Of the entries below, return exactly those lines that fall between the one containing "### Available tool" and the one containing "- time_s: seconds", the two end lines included.

Raw data -
*** Block opens ***
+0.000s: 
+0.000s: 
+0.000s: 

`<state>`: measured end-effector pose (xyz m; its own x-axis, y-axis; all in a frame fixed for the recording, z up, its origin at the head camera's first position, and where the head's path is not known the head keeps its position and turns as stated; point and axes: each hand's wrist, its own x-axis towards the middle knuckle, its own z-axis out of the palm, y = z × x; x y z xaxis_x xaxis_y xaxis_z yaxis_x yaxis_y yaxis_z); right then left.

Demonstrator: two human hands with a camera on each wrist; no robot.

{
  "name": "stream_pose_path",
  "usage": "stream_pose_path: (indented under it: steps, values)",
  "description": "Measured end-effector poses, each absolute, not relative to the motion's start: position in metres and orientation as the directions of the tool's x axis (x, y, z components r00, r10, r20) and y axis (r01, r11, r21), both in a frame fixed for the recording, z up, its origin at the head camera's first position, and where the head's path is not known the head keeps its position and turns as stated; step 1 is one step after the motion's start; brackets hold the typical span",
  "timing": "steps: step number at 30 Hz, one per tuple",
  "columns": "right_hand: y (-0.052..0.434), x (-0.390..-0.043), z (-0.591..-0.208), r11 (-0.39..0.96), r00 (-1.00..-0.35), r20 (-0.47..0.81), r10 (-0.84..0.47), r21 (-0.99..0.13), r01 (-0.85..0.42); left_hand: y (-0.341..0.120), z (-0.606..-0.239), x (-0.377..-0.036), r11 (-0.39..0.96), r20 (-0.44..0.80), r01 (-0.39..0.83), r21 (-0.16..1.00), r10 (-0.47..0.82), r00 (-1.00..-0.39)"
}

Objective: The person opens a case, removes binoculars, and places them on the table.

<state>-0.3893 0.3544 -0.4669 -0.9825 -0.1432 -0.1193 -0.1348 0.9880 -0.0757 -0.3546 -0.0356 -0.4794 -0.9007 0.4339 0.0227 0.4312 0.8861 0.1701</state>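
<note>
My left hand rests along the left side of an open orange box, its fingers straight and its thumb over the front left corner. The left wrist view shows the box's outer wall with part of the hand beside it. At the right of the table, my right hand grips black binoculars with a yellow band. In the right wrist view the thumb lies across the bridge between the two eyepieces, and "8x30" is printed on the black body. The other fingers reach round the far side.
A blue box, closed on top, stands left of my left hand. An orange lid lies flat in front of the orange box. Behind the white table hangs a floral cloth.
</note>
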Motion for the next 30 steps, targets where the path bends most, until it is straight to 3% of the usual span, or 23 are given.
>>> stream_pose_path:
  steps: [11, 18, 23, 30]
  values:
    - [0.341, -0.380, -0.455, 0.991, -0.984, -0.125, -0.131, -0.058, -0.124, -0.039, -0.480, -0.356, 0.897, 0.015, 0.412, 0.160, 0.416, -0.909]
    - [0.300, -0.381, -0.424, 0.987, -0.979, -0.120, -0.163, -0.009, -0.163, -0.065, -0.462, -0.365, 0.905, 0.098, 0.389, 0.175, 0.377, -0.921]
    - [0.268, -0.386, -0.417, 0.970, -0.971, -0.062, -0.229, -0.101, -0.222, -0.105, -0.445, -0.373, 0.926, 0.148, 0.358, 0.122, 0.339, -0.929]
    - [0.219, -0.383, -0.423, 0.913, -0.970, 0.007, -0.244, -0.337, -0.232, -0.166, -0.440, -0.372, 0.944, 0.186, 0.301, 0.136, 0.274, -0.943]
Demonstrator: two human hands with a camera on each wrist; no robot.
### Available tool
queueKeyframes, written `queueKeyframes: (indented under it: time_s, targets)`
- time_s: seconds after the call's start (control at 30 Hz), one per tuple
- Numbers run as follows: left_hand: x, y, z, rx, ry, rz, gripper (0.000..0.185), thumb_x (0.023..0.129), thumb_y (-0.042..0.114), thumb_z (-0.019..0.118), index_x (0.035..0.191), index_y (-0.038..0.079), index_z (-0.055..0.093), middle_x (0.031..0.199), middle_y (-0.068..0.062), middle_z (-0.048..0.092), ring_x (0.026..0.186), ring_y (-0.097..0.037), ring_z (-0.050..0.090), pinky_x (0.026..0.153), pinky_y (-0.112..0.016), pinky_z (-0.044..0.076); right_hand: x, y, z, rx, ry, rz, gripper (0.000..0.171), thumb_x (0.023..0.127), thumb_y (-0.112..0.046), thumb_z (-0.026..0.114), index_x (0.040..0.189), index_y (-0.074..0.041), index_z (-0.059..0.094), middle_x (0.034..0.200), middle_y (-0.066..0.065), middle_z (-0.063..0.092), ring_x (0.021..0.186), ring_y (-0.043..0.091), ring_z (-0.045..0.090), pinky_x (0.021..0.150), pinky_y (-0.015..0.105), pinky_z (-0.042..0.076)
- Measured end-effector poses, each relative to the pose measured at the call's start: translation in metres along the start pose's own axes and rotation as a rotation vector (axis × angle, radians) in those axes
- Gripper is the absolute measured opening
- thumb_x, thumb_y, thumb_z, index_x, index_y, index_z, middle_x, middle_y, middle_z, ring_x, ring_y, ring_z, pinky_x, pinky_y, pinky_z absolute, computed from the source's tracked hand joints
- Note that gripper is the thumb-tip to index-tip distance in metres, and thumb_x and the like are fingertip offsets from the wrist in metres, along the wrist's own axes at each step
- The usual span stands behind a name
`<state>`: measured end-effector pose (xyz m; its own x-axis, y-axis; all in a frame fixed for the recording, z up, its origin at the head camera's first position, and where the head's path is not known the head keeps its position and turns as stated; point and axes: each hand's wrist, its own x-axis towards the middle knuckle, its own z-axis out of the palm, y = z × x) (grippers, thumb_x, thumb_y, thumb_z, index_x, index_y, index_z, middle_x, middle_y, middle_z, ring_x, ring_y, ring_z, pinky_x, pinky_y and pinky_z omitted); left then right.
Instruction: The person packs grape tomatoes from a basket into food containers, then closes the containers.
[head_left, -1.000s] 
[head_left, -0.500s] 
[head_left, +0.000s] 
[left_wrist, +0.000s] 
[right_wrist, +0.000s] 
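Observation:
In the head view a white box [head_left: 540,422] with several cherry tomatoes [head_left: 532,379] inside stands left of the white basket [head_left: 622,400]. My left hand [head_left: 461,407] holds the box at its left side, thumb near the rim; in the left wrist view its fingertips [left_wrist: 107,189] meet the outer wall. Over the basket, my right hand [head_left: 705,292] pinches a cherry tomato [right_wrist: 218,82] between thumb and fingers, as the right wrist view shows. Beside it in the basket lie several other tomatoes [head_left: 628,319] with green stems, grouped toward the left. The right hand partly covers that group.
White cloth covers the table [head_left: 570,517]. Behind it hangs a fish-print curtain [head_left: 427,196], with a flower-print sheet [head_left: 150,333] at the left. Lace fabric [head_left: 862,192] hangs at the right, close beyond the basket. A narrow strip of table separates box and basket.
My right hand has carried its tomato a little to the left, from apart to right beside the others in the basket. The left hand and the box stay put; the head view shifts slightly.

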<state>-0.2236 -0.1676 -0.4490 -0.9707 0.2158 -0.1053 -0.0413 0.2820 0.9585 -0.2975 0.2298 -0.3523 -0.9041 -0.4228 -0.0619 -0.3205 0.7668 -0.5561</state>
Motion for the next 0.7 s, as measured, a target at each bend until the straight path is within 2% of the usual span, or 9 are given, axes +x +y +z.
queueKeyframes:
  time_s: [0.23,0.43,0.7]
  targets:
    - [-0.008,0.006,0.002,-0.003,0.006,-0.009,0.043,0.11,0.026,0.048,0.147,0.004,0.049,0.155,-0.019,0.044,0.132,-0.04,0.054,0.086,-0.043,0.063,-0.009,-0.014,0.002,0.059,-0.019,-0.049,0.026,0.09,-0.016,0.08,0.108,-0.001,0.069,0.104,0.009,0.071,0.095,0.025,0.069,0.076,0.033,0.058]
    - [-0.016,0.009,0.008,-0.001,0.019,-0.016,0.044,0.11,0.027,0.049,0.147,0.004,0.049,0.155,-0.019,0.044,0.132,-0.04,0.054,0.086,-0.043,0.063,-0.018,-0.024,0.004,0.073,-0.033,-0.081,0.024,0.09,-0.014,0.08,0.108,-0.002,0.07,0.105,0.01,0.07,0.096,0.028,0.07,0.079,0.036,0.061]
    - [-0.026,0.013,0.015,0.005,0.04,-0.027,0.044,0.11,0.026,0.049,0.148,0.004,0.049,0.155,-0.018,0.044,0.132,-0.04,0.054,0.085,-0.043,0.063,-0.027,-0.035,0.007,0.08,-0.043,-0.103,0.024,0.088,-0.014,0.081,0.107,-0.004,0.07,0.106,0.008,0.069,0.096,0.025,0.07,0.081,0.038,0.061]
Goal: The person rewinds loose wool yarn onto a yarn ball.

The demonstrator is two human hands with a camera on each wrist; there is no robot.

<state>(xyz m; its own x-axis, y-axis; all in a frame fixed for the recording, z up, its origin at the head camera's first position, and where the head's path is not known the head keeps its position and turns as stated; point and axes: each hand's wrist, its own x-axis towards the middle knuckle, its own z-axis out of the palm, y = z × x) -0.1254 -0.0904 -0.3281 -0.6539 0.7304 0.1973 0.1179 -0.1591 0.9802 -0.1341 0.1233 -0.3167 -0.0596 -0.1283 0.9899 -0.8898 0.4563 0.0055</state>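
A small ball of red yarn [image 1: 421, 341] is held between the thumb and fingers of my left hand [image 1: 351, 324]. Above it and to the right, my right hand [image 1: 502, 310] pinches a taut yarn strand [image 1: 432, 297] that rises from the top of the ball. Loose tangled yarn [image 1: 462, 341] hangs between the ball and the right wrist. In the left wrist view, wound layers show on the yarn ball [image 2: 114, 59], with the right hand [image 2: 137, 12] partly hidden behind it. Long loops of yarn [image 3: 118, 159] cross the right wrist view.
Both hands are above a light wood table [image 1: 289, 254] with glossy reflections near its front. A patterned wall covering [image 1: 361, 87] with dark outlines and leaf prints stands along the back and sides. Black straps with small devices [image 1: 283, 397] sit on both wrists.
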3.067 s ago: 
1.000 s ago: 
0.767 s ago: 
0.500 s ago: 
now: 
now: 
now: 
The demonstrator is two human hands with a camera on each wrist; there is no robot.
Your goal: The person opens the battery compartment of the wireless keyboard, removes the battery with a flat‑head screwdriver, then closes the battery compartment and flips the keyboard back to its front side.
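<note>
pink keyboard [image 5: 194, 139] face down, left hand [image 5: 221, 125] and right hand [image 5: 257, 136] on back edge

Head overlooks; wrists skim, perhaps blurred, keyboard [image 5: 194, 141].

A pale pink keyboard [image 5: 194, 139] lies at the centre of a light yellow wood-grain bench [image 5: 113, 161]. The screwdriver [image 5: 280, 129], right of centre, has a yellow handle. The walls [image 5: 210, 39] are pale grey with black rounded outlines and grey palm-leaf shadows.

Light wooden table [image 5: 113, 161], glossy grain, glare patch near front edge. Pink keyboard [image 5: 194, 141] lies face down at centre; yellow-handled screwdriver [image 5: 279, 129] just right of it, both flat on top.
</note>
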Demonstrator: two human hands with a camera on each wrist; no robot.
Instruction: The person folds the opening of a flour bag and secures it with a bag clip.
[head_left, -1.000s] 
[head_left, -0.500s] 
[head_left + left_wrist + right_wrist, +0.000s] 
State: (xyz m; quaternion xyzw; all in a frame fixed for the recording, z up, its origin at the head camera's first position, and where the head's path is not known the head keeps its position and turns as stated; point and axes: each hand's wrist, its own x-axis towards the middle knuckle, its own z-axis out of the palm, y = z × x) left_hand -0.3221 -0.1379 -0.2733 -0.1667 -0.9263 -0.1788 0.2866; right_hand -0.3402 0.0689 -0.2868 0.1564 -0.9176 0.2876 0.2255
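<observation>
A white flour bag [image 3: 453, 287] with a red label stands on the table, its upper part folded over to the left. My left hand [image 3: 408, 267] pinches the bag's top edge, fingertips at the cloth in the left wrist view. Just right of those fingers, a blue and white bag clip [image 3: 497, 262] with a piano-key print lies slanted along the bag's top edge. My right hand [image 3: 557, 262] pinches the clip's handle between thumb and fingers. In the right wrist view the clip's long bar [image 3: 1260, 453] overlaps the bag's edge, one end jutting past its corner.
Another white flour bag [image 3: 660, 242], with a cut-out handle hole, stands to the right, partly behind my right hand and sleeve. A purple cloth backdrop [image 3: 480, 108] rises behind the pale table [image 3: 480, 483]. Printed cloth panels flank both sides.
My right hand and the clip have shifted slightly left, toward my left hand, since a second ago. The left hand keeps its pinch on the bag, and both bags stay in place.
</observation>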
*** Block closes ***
Solved exercise -
### Available tool
queueKeyframes, written `queueKeyframes: (indented under it: time_s, targets)`
- time_s: seconds after the call's start (control at 30 Hz), one per tuple

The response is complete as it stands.